Advertisement
Art Market

One Year after Beirut Explosion, the City’s Art Scene Is Still Rebuilding

Rawaa Talass
Aug 3, 2021 4:57PM

Installation view at Août Gallery, 2021. Courtesy of Août Gallery.

August 4th marks one year since twin explosions, caused by more than 2,000 tons of ammonium nitrate carelessly left for years in a warehouse in Beirut’s port, tragically ravaged the Lebanese capital. Time stood still, homes were destroyed, and lives were lost. Museums, galleries, theaters, and foundations all took massive hits. The country’s economy was already on its knees prior to the blast; it has now collapsed. A year may seem like a long time to recover, but during that period, no credible investigation has brought justice, the same negligent political class is in power, and the effort to significantly improve the well-being of Lebanese citizens is nonexistent. As one art gallery director put it: “A lot happened and at the same time nothing happened.” It is fair to say that the country is still in mourning.
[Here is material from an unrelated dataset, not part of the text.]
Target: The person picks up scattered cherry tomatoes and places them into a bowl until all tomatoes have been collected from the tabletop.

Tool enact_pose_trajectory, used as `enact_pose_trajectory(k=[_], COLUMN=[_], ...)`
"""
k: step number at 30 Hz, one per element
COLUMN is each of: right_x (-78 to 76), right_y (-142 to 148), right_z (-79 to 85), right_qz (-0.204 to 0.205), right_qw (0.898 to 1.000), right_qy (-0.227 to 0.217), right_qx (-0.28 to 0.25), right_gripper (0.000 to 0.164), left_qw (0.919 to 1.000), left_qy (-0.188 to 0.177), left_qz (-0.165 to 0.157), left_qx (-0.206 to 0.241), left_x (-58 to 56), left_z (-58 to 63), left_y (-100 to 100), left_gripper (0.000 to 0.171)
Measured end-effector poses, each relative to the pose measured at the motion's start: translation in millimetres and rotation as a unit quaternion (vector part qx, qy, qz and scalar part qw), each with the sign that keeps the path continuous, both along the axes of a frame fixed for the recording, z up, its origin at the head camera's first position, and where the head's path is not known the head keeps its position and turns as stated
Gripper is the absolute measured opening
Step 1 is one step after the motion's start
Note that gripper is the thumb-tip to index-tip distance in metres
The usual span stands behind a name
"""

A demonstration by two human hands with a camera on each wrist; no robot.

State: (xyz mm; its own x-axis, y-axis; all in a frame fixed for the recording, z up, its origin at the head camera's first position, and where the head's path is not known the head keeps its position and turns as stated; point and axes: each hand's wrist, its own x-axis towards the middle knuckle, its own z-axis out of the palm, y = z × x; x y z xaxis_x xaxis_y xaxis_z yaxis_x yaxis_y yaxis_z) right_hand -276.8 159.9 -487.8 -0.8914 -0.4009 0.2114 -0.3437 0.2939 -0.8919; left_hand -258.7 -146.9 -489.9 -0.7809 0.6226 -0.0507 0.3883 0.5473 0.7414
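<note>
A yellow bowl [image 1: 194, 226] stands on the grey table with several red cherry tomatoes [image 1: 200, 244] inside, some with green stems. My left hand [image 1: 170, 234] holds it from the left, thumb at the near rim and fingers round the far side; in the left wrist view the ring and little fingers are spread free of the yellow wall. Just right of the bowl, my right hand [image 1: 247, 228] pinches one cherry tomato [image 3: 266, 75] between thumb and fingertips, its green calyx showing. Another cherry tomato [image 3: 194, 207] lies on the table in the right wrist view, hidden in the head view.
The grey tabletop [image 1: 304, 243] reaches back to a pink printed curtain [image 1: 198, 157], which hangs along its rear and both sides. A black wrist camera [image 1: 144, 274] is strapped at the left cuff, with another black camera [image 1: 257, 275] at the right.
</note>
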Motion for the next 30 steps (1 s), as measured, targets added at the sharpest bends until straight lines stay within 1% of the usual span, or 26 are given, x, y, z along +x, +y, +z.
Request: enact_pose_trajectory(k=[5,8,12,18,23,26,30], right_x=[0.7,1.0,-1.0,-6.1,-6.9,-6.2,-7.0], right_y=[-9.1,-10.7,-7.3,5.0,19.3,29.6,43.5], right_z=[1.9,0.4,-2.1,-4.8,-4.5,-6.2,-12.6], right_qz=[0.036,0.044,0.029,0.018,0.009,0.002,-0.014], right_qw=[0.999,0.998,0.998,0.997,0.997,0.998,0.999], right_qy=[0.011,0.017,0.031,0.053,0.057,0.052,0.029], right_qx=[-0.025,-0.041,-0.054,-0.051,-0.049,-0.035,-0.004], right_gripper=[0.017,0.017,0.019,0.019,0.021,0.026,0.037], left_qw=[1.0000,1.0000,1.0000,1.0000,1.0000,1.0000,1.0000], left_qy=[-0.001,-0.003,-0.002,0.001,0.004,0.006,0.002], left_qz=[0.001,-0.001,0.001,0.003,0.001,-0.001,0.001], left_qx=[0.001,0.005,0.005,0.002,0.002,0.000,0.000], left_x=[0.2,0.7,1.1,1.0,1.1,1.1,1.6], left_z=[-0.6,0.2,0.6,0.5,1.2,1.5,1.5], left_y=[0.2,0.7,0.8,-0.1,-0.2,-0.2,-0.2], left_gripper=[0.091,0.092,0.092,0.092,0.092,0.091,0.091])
One year ago, I asked Lebanese gallerists what happened in the immediate aftermath of the tragedy. I followed up with some and reached out to others to see how they have been coping. All of them were thankfully able to rehabilitate and reopen their galleries, but the uncertainty and hurt is still there, like a deep wound. “It’s not something we can forget. We are all very much injured in a way or another. I think you keep this injury all your life,” said Naila Kettaneh-Kunigk over the phone. She is the co-founder of Galerie Tanit, located in the Mar Mikhael area, which opened its doors again on June 12th.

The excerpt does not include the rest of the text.